The WCO offense is so predicated on timing and the ball coming out on time that rhythm and having your QB be in rhythm is so crucial.
Here's an example of how CK makes the right read, the right throw- it's accurate, but it's just a little bit late in coming out and the play isn't nearly as effective.
This play is either a spacing concept or curl flat. I say spacing because of how inside the curl is - what makes me question it is that Boldin doesn't look like he's running a "spot" route - which is usually the inside route on a spacing concept. It looks like he's running a mid-cross. Either way, it creates the same read on the key defender.
I've highlighted in grey the clues to Philly playing a cover 3 zone - you see the corners have opened up their hips inside, revealing an outside leverage - when corners are playing man, they usually play inside technique to use the sideline as their help defender. Also, you see the LB's are aligned straight up, not aligned with the TE and RB - they'd be dead to rights if it was man-coverage.
This reveals that the concept will work a vertical stretch on the underneath flat defender - who I've highlighted in yellow. He's the key defender on the play. CK is to read this defender, if he drops, he throws it underneath to VD, if he plays VD underneath - it's the curl - simple read. 3 step drop after a PA fake. With this play, the ball HAS to be out at the last step.
At the snap you see the key defender dropping back - CK should know right here that he's throwing to VD and get the ball out in rhythm on time to a receiver as Bill Walsh would say, "1 foot in front of the numbers". Brent Jones used to tear guys up with this route with his RAC.
you see how the key defender has dropped back, Ck has hit his back foot but the ball isn't out. If he throws it now, VD catches the ball in stride with room to turn and run up the sideline - he'd get 8-10 yards easy.
Instead, the ball is out a half second to a full second late - you see now where it's going to put VD at the catch, with a lot less room to run - the WCO offense is all about getting your athletes in space to run, when you haven't given them the ball with much space, not much they can do.
you see how close VD is to the sideline when he makes this catch, he should be 5 yards more inside, which gives him room to turn and run upfield. Now, pinned against the sideline he doesn't have anywhere to go, so it's only a 3 yard gain - should be 8-10.
Just highlighting how CK was reading the right defender, just got the ball out late - this is just after his last step, he should be in the middle of this throwing motion right now.

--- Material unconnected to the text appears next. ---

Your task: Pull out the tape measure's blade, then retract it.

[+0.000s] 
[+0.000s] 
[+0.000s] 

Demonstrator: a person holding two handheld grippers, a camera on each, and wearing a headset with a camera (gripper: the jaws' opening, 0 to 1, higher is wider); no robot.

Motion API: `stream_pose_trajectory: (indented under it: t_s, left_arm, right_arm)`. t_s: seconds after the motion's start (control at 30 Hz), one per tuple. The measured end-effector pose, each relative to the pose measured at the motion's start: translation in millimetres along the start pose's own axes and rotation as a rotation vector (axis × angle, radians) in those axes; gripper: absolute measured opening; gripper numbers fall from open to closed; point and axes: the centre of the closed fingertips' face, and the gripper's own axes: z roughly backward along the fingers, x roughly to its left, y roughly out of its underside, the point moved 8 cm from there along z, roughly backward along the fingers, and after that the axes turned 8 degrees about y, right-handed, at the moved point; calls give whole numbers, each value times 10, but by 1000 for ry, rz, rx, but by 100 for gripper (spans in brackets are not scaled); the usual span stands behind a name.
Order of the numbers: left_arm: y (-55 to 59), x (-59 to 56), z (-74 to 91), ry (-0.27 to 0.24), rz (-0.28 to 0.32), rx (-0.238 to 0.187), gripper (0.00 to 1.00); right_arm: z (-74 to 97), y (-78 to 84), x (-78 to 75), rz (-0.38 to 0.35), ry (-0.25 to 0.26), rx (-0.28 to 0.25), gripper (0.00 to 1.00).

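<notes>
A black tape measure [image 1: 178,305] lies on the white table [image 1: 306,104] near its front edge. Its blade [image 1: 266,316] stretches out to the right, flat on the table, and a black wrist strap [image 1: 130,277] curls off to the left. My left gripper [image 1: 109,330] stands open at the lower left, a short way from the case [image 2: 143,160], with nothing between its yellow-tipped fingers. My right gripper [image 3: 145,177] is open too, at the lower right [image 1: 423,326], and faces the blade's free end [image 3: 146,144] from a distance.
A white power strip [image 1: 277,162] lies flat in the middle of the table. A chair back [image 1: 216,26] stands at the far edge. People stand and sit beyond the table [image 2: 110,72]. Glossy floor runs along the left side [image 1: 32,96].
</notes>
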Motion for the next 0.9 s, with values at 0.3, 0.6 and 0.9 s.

It may seem like splitting hairs or that VD wouldn't have done anything with it either way - not the point. The point is, the WCO is predicated on exact timing. Bill Walsh, Mike Holmgren, Mike Shanahan - all were VERY strict on exact timing in the offense. Only a half second can separate a successful play from an unsuccessful one.
If someone might help me out with a GIF on this play it might help illustrate the whole thing. It's the first offensive play of the niners in the Philly game.